▶ _Dataset section_
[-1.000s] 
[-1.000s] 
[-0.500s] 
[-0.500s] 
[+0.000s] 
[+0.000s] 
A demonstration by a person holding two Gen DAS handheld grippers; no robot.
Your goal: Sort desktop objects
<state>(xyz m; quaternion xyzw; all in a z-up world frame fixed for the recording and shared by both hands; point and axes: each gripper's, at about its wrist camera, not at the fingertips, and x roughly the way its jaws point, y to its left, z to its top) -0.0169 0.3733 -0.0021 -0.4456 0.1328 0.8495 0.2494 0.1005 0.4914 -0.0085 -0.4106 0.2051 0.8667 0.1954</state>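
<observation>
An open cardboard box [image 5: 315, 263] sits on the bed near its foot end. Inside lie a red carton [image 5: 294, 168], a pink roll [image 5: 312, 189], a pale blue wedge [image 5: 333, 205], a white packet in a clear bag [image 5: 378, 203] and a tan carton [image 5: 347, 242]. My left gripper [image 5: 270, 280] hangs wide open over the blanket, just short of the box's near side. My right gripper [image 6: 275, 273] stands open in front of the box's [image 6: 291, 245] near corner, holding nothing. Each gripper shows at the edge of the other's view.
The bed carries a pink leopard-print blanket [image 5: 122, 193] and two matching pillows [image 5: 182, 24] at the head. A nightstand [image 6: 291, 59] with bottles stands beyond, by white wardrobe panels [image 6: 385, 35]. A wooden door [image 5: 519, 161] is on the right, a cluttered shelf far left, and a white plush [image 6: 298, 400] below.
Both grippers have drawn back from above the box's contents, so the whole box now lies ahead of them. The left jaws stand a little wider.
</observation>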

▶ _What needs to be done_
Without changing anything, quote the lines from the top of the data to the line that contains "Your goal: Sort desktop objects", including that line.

▶ _Your response_
[-1.000s] 
[-1.000s] 
[-0.500s] 
[-0.500s] 
[+0.000s] 
[+0.000s] 
A demonstration by a person holding two Gen DAS handheld grippers; no robot.
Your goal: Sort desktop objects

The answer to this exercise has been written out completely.